Diabetes is the result of the reduction in the number of islet beta cells in the pancreas, which leads to insufficient insulin secretion and high blood glucose levels (hyperglycemia). Currently, insulin secretion is used as a surrogate measure of beta cell mass but however, serum insulin concentrations provide an imprecise measure of beta cell mass and no reliable non-invasive measure of beta cell mass has been available. But a recent study report that positron emission tomography (PET)-based quantization of pancreatic radio-labeled VMAT2 receptors in diabetic rats is a reliable and non-invasive way to measure beta cell mass.

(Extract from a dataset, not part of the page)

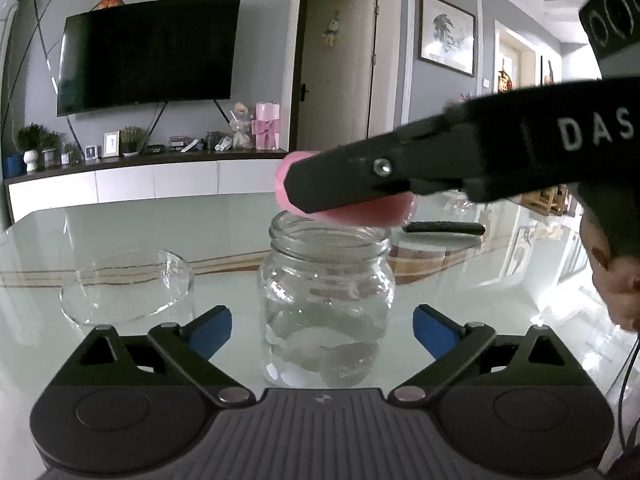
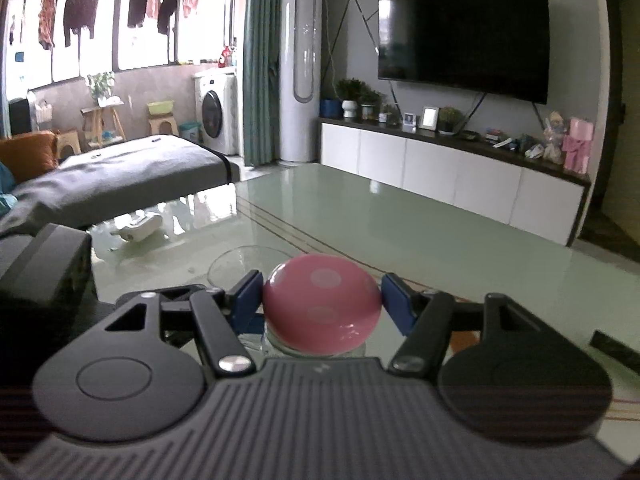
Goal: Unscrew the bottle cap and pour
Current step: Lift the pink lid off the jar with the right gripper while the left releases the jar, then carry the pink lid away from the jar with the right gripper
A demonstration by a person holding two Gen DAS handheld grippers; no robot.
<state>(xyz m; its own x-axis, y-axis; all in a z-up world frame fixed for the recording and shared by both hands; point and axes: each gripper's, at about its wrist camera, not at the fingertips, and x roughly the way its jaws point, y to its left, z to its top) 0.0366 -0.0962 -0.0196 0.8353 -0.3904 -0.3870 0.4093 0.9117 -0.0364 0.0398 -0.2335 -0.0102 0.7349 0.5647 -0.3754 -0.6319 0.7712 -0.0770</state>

Paul Harris and colleagues from Columbia University in New York exploited the finding that type 2 vesicular monoamine transporters (VMAT2) are expressed in human islet beta cells within the pancreas. It is also expressed in tissues of the
central nervous system. Currently used in clinical imaging of the brain, the radioligand [11C]Dihydrotetrabenazine (DTBZ) binds specifically to VMAT2. Then the researchers were able to use DTBZ to estimate beta cell mass in rats with type 1 diabetes. In longitudinal PET studies, Harris and his colleagues saw a significant decline in pancreatic uptake of DTBZ that preceded the loss of
glycemic control in the diabetic rat. The result suggest that PET-based quantization of VMAT2 receptors could provide a non-invasive measurement of beta cell mass. This could be used to study the pathogenesis of diabetes and to monitor therapeutic interventions.